[[ Records supplied, beginning ]]

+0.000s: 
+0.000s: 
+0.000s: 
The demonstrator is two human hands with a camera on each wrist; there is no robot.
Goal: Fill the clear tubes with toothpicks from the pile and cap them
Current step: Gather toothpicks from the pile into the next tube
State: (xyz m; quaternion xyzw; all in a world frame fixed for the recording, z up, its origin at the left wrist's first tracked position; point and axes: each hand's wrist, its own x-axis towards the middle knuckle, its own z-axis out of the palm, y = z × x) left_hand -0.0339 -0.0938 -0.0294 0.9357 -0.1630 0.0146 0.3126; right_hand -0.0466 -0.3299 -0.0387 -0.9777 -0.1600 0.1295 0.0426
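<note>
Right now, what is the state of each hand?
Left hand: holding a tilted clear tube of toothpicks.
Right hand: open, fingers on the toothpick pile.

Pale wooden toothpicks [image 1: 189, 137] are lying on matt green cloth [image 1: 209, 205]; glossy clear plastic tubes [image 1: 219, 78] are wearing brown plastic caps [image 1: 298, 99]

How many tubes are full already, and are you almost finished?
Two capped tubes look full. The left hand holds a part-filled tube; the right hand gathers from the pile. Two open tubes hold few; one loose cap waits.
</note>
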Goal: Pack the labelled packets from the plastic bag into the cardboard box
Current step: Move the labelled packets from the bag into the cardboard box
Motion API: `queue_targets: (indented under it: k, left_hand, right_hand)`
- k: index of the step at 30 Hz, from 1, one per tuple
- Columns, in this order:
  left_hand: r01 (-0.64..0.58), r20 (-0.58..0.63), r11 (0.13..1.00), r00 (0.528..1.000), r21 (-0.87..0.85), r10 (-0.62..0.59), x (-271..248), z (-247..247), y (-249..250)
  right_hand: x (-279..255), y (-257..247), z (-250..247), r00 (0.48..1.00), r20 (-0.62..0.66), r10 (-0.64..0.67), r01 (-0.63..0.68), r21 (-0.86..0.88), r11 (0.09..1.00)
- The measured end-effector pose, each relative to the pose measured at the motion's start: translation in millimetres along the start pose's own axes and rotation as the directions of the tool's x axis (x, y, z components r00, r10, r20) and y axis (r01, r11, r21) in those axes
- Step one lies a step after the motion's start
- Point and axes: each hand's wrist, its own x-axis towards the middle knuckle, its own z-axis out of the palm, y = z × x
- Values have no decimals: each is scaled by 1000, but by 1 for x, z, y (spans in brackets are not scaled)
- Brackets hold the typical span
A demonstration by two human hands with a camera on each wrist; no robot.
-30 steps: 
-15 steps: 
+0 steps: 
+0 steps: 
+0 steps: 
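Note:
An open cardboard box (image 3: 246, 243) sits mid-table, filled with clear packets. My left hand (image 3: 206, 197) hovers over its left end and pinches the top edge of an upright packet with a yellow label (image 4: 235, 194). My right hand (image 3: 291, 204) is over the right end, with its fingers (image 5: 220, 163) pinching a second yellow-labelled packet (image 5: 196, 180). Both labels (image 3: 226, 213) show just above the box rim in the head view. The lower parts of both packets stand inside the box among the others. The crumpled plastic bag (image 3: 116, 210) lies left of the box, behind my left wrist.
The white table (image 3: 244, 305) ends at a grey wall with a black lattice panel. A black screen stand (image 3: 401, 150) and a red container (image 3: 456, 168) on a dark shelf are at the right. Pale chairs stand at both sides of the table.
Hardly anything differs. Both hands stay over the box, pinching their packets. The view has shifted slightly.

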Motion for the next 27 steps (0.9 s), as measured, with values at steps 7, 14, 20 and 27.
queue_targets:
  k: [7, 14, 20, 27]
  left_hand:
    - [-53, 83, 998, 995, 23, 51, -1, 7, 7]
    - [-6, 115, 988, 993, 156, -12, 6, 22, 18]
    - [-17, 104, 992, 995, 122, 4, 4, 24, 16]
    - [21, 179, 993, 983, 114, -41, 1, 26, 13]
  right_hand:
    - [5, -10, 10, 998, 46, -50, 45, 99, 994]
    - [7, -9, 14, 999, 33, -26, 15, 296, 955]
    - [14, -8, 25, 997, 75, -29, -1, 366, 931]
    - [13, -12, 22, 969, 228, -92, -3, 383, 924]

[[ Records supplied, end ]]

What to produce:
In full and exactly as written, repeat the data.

Expected answer:
+0.000s: 
+0.000s: 
+0.000s: 
The demonstrator is two human hands with a camera on each wrist; there is no robot.
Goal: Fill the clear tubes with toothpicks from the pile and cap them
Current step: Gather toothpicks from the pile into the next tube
State: (xyz m; quaternion xyzw; all in a world frame fixed for the recording, z up, its origin at the left wrist's first tracked position; point and axes: each hand's wrist, its own x-axis towards the middle knuckle, its own z-axis out of the palm, y = z × x) left_hand -0.0339 -0.0938 -0.0294 0.9357 -0.1630 0.0146 0.3126; right_hand -0.0466 -0.3299 -0.0387 -0.9777 -0.1600 0.1295 0.0426
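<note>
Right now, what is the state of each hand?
Left hand: holding a tilted clear tube of toothpicks.
Right hand: open, fingers on the toothpick pile.

Pale wooden toothpicks [image 1: 189, 137] are lying on matt green cloth [image 1: 209, 205]; glossy clear plastic tubes [image 1: 219, 78] are wearing brown plastic caps [image 1: 298, 99]

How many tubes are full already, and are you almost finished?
Two capped tubes look full. The left hand holds a part-filled tube; the right hand gathers from the pile. Two open tubes hold few; one loose cap waits.
</note>
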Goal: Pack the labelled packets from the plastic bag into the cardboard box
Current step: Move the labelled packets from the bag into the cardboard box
Motion API: `queue_targets: (indented under it: k, left_hand, right_hand)`
- k: index of the step at 30 Hz, from 1, one per tuple
- Columns, in this order:
  left_hand: r01 (-0.64..0.58), r20 (-0.58..0.63), r11 (0.13..1.00), r00 (0.528..1.000), r21 (-0.87..0.85), r10 (-0.62..0.59), x (-271..248), z (-247..247), y (-249..250)
  right_hand: x (-279..255), y (-257..247), z (-250..247), r00 (0.48..1.00), r20 (-0.62..0.66), r10 (-0.64..0.67), r01 (-0.63..0.68), r21 (-0.86..0.88), r11 (0.09..1.00)
- The measured end-effector pose, each relative to the pose measured at the motion's start: translation in millimetres along the start pose's own axes and rotation as the directions of the tool's x axis (x, y, z components r00, r10, r20) and y axis (r01, r11, r21) in those axes
- Step one lies a step after the motion's start
- Point and axes: each hand's wrist, its own x-axis towards the middle knuckle, its own z-axis out of the palm, y = z × x
- Values have no decimals: each is scaled by 1000, but by 1 for x, z, y (spans in brackets are not scaled)
- Brackets hold the typical span
A demonstration by two human hands with a camera on each wrist; no robot.
-30 steps: 
-15 steps: 
+0 steps: 
+0 steps: 
+0 steps: 
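Note:
An open cardboard box (image 3: 246, 243) sits mid-table, filled with clear packets. My left hand (image 3: 206, 197) hovers over its left end and pinches the top edge of an upright packet with a yellow label (image 4: 235, 194). My right hand (image 3: 291, 204) is over the right end, with its fingers (image 5: 220, 163) pinching a second yellow-labelled packet (image 5: 196, 180). Both labels (image 3: 226, 213) show just above the box rim in the head view. The lower parts of both packets stand inside the box among the others. The crumpled plastic bag (image 3: 116, 210) lies left of the box, behind my left wrist.
The white table (image 3: 244, 305) ends at a grey wall with a black lattice panel. A black screen stand (image 3: 401, 150) and a red container (image 3: 456, 168) on a dark shelf are at the right. Pale chairs stand at both sides of the table.
Hardly anything differs. Both hands stay over the box, pinching their packets. The view has shifted slightly.
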
Motion for the next 27 steps (0.9 s), as measured, with values at steps 7, 14, 20 and 27.
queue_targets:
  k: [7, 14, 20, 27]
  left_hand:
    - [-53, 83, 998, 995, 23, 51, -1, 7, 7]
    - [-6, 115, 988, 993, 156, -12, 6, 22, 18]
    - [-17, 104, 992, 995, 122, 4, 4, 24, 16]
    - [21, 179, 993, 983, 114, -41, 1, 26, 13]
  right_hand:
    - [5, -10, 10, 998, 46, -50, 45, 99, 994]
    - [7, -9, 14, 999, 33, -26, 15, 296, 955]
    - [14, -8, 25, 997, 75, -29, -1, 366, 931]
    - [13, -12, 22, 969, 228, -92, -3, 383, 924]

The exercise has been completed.